Christine Nowaczyk: I agree with Mick that in-depth advance preparation for the sale helps support a successful integration. For example, it is not uncommon for often over-burdened management teams to struggle with the increased financial reporting and heightened transparency that results after a sale. It’s a different ballgame and therefore important to ensure that expectations are aligned with roles and responsibilities being identified before consummating the transaction. Management teams that are used to running the day-to-day operations of a business may not be experienced in reporting to new investors, lenders or owners. In many instances, they have not been accountable to an outside board of directors, managed the risk of carrying increased debt levels, or had to provide higher quality financial statements. There always seems to be some level of surprise and an underestimate of what it takes to successfully prepare for and integrate a transaction.
Ben L. Darwin: So how do people bridge the gap?
Christine Nowaczyk: Using skilled advisers is always a good idea. This includes resources to evaluate your company’s internal team, external partnerships, capital structure and marketing strategy going forward. Finding an experienced investment banker, commercial banker, talent firm and PR partner can help you to identify what to expect on the other side of the transaction and to plan accordingly for resources. Knowing who will fill leadership roles, manage the heightened reporting, oversee due diligence, merge systems and all of the other responsibilities that result from a transaction should be determined ahead of time.
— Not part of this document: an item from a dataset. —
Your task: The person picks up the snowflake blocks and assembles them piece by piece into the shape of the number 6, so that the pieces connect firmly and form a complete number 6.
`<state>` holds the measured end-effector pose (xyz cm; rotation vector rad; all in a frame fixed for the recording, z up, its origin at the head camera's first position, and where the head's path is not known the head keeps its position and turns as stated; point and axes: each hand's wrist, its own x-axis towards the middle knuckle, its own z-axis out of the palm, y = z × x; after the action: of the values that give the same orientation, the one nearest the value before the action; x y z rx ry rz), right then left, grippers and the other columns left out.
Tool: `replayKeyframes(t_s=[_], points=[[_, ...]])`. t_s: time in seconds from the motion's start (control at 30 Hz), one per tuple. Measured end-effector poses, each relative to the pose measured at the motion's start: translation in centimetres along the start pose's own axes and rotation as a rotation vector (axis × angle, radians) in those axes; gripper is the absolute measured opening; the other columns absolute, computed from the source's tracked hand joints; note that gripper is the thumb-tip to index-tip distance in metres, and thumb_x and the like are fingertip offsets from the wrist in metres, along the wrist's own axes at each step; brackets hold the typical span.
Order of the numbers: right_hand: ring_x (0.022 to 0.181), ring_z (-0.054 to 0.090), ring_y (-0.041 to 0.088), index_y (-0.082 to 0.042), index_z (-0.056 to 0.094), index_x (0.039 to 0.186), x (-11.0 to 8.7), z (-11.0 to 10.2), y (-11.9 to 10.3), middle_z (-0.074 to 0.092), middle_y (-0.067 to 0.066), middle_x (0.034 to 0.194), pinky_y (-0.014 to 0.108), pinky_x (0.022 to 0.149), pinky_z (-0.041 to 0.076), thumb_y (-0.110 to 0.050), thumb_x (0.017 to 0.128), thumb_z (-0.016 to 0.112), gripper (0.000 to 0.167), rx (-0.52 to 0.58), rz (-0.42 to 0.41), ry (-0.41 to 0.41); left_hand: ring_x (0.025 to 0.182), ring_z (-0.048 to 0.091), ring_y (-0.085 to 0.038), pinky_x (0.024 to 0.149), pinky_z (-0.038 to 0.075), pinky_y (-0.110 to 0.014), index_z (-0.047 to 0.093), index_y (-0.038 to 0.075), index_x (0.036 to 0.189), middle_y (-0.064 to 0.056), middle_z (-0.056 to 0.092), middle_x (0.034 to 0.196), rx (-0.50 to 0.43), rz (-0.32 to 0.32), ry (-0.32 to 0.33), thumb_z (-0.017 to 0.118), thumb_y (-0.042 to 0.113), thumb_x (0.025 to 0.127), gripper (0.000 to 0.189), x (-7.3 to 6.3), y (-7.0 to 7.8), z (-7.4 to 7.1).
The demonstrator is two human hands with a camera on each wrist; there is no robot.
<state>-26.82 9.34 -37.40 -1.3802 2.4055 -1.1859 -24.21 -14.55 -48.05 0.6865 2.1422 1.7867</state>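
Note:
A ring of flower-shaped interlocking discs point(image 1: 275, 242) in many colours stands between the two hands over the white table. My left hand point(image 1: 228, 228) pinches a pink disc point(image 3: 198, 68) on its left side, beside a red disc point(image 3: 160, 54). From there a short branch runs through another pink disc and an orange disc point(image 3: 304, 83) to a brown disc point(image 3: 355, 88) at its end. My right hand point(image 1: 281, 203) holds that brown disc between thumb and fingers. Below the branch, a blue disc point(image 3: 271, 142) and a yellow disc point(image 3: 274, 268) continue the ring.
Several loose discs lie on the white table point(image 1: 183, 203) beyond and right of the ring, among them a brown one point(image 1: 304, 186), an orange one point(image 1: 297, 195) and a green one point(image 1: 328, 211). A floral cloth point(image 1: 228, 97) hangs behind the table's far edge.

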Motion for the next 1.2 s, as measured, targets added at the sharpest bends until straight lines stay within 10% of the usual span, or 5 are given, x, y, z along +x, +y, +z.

In many instances, it comes from support outside of the people running the business.
Ben L. Darwin: Why should it be somebody other than the people already in the business?
Christine Nowaczyk: With all of the moving parts in a transaction, it’s not uncommon for sellers to take their eye off the ball due to increased demands on their time and attention. They are often faced with important life-long strategic and financial decisions that require thoughtful reflection. With all of this, operations and the overall business can struggle, particularly since in the early stages of most transactions, the opportunity is held close to the vest. Experienced advisers can add value by offering solutions to help them continue to execute well, identify succession gaps and to meet shareholder expectations. As a capital provider, we want to see the company be successful going forward, and this includes exceeding projections that are verified by quality financial reporting and independent due diligence.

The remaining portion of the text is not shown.